Согревала Евдокию любовь к своему Ивану и дочурки. Прижав малышек к себе, она тихонько напевала колыбельную. Часто горькие слёзы застилали глаза. Страшные мысли не давали покоя.
- Где муж? Что с ним?
 В минуты отчаяния доставала она спрятанную икону Богородицы и, упав перед ней, неистово молилась:
 - Матушка Божия, заступница , прошу, сохрани мужа моего и детей наших, дай  сил выстоять.
    Иван храбро дрался на фронте, защищая свою родную землю, семью. В редкие минуты затишья, горькие думы одолевали его. Писать было некуда, его родные были на оккупированной врагом территории. Всю свою злость выливал на фашистов.
 В июне сорок третьего был тяжело ранен, контужен, в бою за станцию Глазуновка. Спасла его маленькая, худенькая медсестричка, вытащила полуживого из-под обстрела. Долго лечился в разных госпиталях, не один раз оперировали. Остался почти слепым, ампутировали кисть правой руки. В далёкой Алма-Ате врачи поставили его на ноги. В первом письме всё написал домой, не тая. Не спал ночами,ожидая ответа. Так долго шло ответное письмо.
 -Родной наш, ждём тебя, возвращайся!                Как на крыльях летел Иван домой. Слава Богу, в  семье все были живы и здоровы. Дочки лепетали на своём языке, гладили побелевшие волосы отца. Слёзы выступали на глазах, слыша  их слова:
-Папа, папа...
 Фронтовик учился заново жить.
Стиснув зубы, культёй придерживал косу, а левой отбивал её, готовясь к сенокосу.  Всегда рядом с ним была его верная спутница и любимая жена Евдокия.

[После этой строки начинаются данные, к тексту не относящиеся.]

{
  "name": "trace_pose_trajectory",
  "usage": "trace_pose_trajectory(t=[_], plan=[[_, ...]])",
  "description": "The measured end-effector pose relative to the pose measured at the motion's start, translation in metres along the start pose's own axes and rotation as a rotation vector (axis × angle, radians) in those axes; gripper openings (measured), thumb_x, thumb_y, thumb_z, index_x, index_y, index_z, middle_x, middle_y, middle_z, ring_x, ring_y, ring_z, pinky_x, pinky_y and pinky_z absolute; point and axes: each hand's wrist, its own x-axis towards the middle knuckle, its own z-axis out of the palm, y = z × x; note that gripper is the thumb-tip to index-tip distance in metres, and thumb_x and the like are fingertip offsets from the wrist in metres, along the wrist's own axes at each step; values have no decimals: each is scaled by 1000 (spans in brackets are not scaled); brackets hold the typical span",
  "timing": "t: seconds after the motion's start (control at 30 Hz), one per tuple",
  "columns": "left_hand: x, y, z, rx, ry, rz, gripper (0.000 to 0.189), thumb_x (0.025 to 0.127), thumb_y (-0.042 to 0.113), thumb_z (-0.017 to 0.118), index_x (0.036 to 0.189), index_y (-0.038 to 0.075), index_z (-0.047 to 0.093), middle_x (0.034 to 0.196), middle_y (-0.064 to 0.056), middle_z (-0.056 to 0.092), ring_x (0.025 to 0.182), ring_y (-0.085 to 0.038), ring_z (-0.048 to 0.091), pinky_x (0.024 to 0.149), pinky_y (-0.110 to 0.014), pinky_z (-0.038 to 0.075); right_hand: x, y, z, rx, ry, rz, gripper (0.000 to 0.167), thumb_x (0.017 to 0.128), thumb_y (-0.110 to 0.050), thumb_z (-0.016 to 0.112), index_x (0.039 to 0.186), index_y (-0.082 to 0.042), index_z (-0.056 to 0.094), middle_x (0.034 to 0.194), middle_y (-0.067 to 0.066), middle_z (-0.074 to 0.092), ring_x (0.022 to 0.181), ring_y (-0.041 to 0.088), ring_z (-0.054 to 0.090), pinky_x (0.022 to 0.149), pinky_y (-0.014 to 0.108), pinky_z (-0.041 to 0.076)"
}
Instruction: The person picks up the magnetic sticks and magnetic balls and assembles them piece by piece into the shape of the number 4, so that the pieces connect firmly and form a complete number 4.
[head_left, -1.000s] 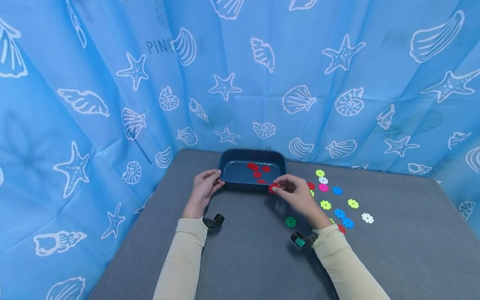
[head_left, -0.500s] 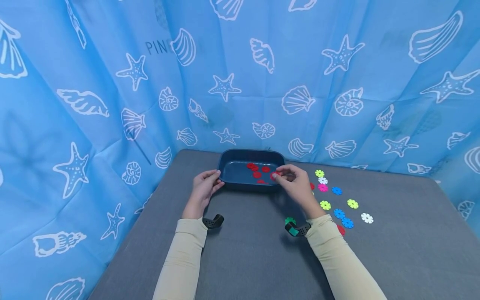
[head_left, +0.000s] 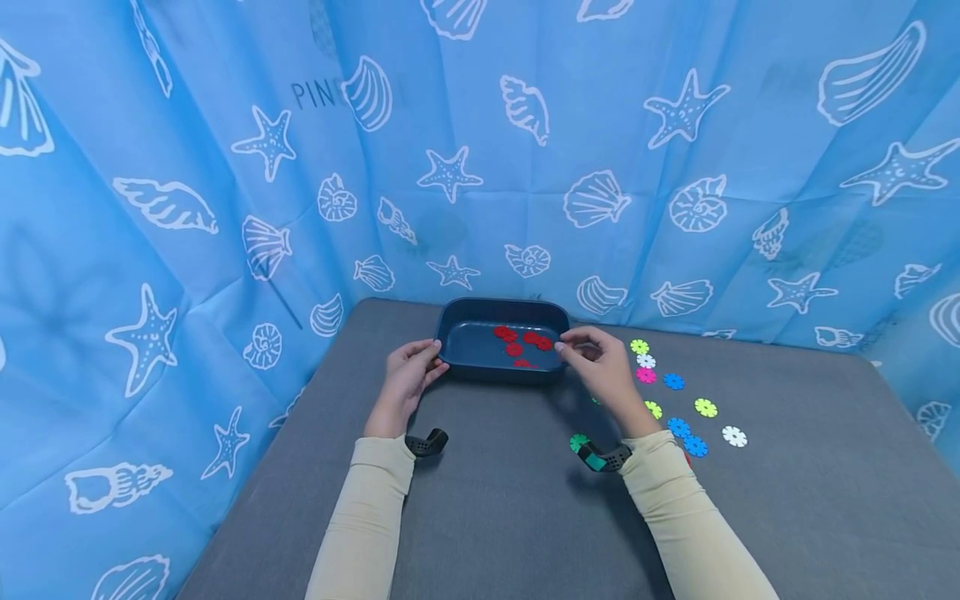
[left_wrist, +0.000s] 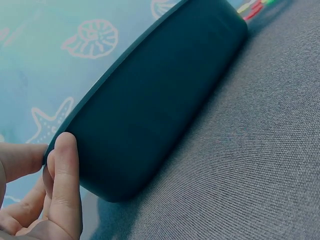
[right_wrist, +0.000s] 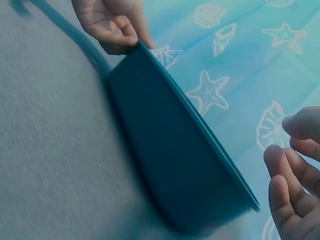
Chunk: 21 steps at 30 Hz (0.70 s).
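A dark blue rectangular tray [head_left: 487, 374] stands on the grey cloth, with several red notched plastic discs [head_left: 513, 349] lying inside, mostly toward its right half. My left hand [head_left: 408, 377] pinches the tray's left rim; in the left wrist view its thumb and fingers [left_wrist: 66, 172] are on either side of the rim. At the tray's right end is my right hand [head_left: 602, 375]. Its fingers are loosely bent and hold nothing, and the right wrist view shows a gap between the thumb and fingers [right_wrist: 280, 192].
To the right on the grey table [head_left: 487, 500] lie several loose discs, among them a blue disc [head_left: 696, 446], a yellow disc [head_left: 706, 407], a white disc [head_left: 735, 436] and a pink disc [head_left: 646, 376]. A green disc [head_left: 578, 442] lies beside the right wristband. A blue shell-patterned curtain [head_left: 480, 225] hangs behind.
My right hand moved over the tray with a red disc, let it go inside near the right end, and drew back slightly right. My left hand stayed on the rim.
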Motion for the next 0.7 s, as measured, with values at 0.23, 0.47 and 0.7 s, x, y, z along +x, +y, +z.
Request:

Победу встретил солдат с новорождённой дочкой на руках. Назвали её Верой. С верой шли они по жизни, она хранила их в трудное время.               
  Иван с Евдокией вырастили шесть дочек и двух сыновей. Подрастая, уходили  дети во взрослую жизнь. Благословляя их, Евдокия желала им счастья, которое было у них с Иваном. Всю жизнь она испытывала вину перед своими родными за то, что вышла замуж без родительского благословения. Может быть, поэтому судьба её оказалось нелёгкой.
Но Евдокия никогда не роптала, а всё принимала с глубоким смирением.
  В молодом саду, посаженным  Иваном, украшением стала яблоня сорта "апорт", которым  угощали в госпитале  Алма-Аты.